Designed by award-winning architect Gunnar Birkerts, the Contemporary Arts Museum Houston's stainless steel building safeguards a multitude of work designed to intellectual engage viewers and invoke complex reactions. The museum's two galleries, the Brown Foundation Gallery and the Zilkha Gallery, collectively host 8?10 free exhibitions every year.
The Brown Foundation spotlights work by internationally renowned artists and pieces organized around themes; past exhibits include a Kiki Smith survey and a showcase of performance art by black artists. The Zilkha, meanwhile, hosts the museum's Perspective Series, which gathers the work of emerging artists. The museum's Teen Council curates a biyearly edition of Perspectives, unveiling work by young, Houston-area artists that mine for deeper feelings than the normal teenage angst toward parents, teachers, and singing animatronic bears. The Teen Council also contributes to the museum's numerous programs, which include lectures and discussions for each show, as well as Musiqa concerts based on each Brown Foundation Gallery exhibition.
After retiring from his upholstering job at the Southern Pacific Railroad, John Milkovisch spent his free time building structures around his house and drinking beers with his wife Mary. But when he ran out of space for building, he decided to use up his extra beer cans to create a shiny siding for his structures and his house. He began in 1968, and within 20 years he had completely covered his property with an estimated 50,000 aluminum and glass cans. The result was both fashionable and functional, with swaying garlands tinkling in the breeze, strings of cans adding a luster to all surfaces of the house, and the protective weight of the cans even helping cut the house’s energy costs. But you can’t have a house this striking and not get noticed. So pretty soon people began making trips to see this can-covered house, and in 2007, it was moved into the Orange Show Center for Visionary Art. Now guests can peer inside the house and examine the structures without getting chased by the owner's beer can-covered dog. The house’s guided tours also feature a documentary that covers the history of the project since its inception forty years ago.
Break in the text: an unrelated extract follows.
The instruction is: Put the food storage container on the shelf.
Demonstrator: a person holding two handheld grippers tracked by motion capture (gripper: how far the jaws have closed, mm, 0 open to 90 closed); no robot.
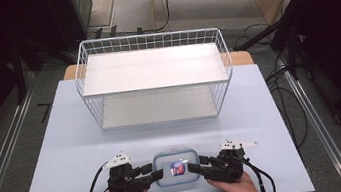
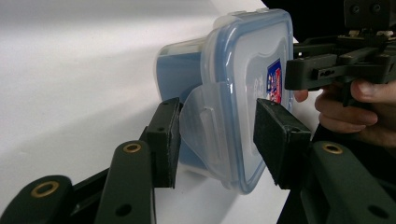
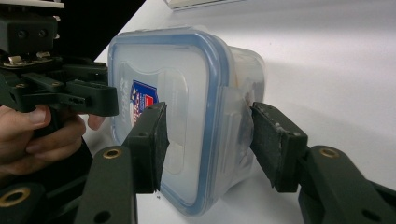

When Houston Maritime Museum founder James L. Manzolillo moved to Houston in 1979, he found the city to be an ideal location for establishing a living, breathing monument to maritime history. As a host to the second-largest port in the United States, Houston provides a fitting backdrop for an institution that preserves the legacy of the intrepid individuals who explored the waters about which Manzolillo has always been passionate. Housed inside the former home of retired Navy lieutenant commander John Luykx, the Houston Maritime Museum's collection contains 150 model battleships, paddleboats, and submersibles as well as 100 maritime artifacts such as astrolabes, nautical quadrants, and sextants. An exhibit dedicated to the Port of Houston displays the port's history through artifacts and photos, and illustrates the port's significance to the local and national economy. Guided tours are conducted with advanced registration to allow visitors to learn little-known facts without having to forge the naval-officer secret handshake.
John and Dominique de Menil began collecting art in the 1940s, shortly after they had relocated from France to the United States. It didn't take long for the couple to amass nearly 16,000 paintings, sculptures, drawings, photographs, and rare books. Tired of tripping over Byzantine statues on the way to the kitchen, the de Menils decided to share their collection with the world.
The result is The Menil Collection, which opened in 1987 and has since become a fixture of Houston's Museum District. Here, visitors can browse priceless artworks and artifacts with origins that span the globe. With its minimalistic exterior and sweeping stretches of glass, the building itself is also something of a masterpiece. This is no accident?Dominque de Menil made sure that its design allowed for plenty of natural light to enhance visitors' experience and help the artworks grow big and strong.
Art can foster a sense of community and inspire social change. It is this belief that drives artists Reginald and Rhonda Adams, who founded Museum of Cultural Arts, Houston in 1999 when they noticed a lack of community participation in the arts. Using their vibrant center as a springboard, the couple and their staff have brought art programs to more than 30 public schools and 15,000 underserved youth, helping the youngsters unleash their innate creativity and heighten their social awareness. Within the museum, rotating exhibits, such as May’s Queens of Creativity Mother Earth Exhibition, carry pertinent social messages such as the importance of calling Earth’s core on Mother’s Day. Community projects such as a recent mural painting for a school and collaborations with the Leukemia & Lymphoma Society help carry out the museum’s mission as a vehicle for expression.
Nestled within the original art-deco terminal at the William P. Hobby Airport, The 1940 Air Terminal Museum traces the heritage of civil and business aviation throughout the 20th century. Memorabilia such as photographs and silver service items chart aviation’s progress, and outside the terminal building, guests can monitor airport activity or marvel at the museum’s daily air shows and plane versus bald-eagle drag races. Elsewhere onsite, the newly restored 1928 Carter Field Airmail Hangar—closed on most weekends—shelters historic aircrafts including a Lockheed Lodestar and a volunteer-restored St. Louis Helicopter. Throughout the year, the museum also hosts frequent annual events, including a monthly Wings and Wheels open house with static airplane and automobile displays.